Leave out the pictures, and retype only the lines from the beginning of the material through the line that contains "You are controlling", including both.

***** GIVEN INFORMATION *****

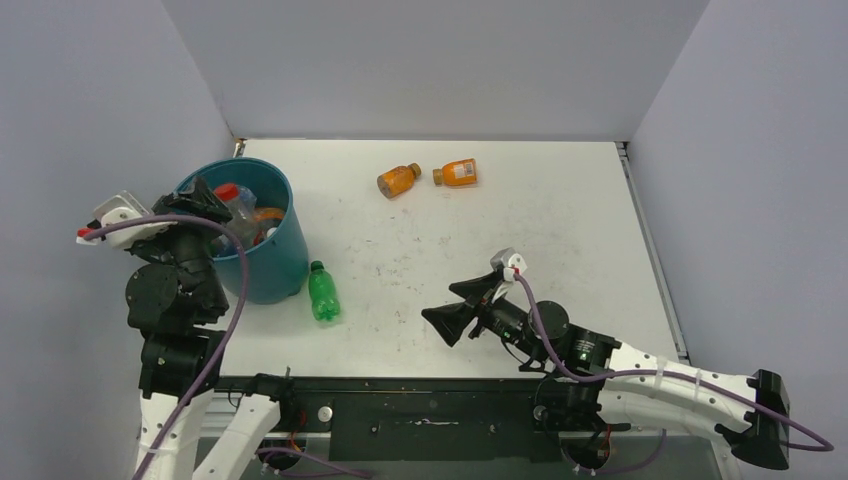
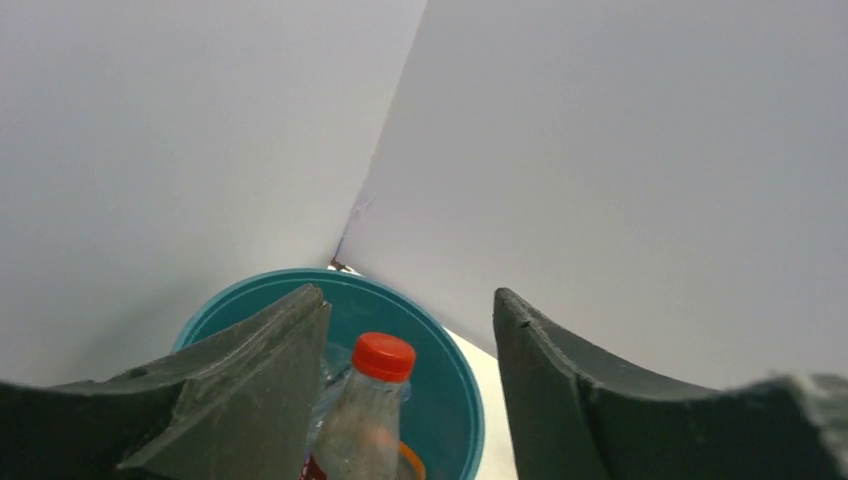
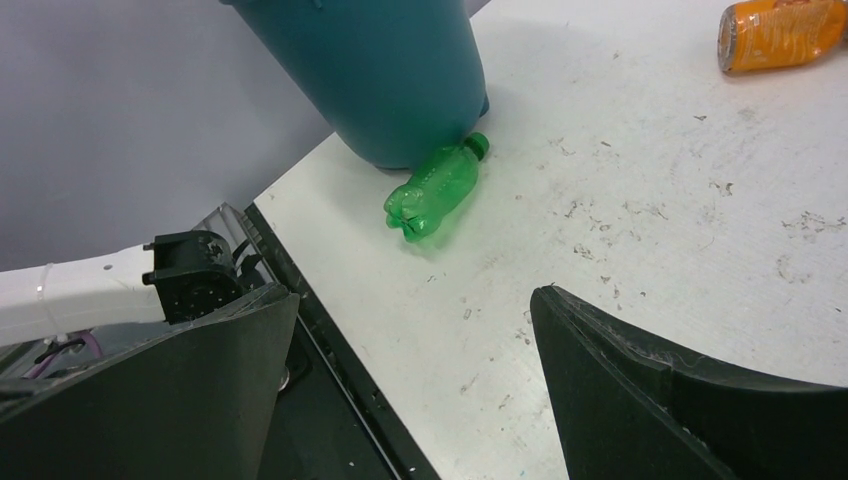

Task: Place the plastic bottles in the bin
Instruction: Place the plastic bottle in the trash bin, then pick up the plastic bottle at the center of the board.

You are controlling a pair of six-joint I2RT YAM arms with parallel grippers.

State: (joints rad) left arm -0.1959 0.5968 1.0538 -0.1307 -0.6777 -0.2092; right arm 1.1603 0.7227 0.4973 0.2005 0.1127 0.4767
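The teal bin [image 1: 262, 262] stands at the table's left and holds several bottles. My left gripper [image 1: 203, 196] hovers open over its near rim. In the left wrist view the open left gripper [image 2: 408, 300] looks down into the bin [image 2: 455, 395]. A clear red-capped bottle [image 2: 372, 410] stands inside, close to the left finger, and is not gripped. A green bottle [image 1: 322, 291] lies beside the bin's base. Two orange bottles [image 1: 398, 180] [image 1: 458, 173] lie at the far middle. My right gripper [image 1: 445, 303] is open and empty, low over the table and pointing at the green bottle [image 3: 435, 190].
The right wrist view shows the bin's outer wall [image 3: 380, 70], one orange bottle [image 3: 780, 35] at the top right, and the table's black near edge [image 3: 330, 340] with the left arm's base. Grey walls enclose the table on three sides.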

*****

## TASK SOLUTION
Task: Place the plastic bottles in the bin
Instruction: Place the plastic bottle in the trash bin, then pick up the plastic bottle at the center of the board.

You are controlling a pair of six-joint I2RT YAM arms with parallel grippers.

The exercise requires nothing more.